A digital universe consists of two species of bits: differences in space and differences in time. Digital computers are devices that translate between these two forms of information--structure and sequence--according to definite rules. The stored-program computer, as conceived by Alan Turing and delivered by John von Neumann, broke the distinction between numbers that mean things and numbers that do things. Our universe would never be the same. Turing's question was whether machines would begin to think. Von Neumann's question was whether machines would begin to reproduce.

Von Neumann succeeded in jump-starting the computer revolution by bringing engineers into the den of the mathematicians, rather than by bringing mathematicians into a den of engineers. With 5 kilobytes of storage, von Neumann and colleagues tackled previously intractable problems ranging from thermonuclear explosions, stellar evolution, and long-range weather forecasting to cellular automata, genetic coding, and the origins of life. Programs were small enough to be completely debugged, but hardware could not be counted on to perform consistently from one kilocycle to the next. This situation is now reversed.



Darwin Among the Machines:
From Zoonomia to Artificial Life

September 29, 2009 7:00pm @ Loomis 141

George Dyson

Historian and Philosopher of Science

Erasmus Darwin (1731-1802) framed the evolutionary synthesis that would be brought to fruition by his grandson Charles, while engaged firsthand in the industrial revolution that set biology and technology on a collision course.

After reading On the Origin of Species in a sheepherder‚s hut in New Zealand in 1860, the 25-year-old Samuel Butler—Darwin's ablest critic—became obsessed with the under-acknowledged antecedents of Charles Darwinism, and the beyond-Darwinian evolution of technology that lay ahead. Samuel Butler's "Darwin Among the Machines" of 1863 hinted at a future that already includes the decoding (and encoding) of operating instructions for biological life, and the exchange of these instructions between species and across time.

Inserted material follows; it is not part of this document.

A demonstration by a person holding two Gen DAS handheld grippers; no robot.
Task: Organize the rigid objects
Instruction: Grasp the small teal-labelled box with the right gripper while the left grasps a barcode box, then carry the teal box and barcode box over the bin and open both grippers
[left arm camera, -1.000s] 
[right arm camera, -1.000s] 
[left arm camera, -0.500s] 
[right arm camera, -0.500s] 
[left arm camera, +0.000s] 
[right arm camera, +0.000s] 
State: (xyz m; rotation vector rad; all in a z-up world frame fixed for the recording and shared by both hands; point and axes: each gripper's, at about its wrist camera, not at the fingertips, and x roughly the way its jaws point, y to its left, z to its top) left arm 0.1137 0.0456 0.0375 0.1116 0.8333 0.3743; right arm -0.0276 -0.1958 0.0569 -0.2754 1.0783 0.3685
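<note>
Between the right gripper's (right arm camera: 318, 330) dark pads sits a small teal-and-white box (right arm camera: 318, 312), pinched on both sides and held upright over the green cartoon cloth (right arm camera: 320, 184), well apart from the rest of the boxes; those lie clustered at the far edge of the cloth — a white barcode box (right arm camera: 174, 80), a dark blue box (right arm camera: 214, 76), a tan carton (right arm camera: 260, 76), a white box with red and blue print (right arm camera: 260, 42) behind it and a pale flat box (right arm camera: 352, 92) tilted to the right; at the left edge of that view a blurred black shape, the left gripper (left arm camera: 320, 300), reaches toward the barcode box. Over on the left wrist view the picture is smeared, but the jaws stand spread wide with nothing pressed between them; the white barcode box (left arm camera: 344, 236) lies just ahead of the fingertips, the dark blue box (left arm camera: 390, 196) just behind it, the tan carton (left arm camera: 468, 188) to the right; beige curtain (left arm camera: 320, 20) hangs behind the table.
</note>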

Organisms learned to survive in a noisy, analog environment by passing themselves, once a generation, through a digital, error- correcting phase, the same way repeater stations are used to convey intelligible messages over submarine cables where noise is being introduced. A world that was digital once a generation is now all digital, all the time. The era of strictly Darwinian evolution is drawing to a close.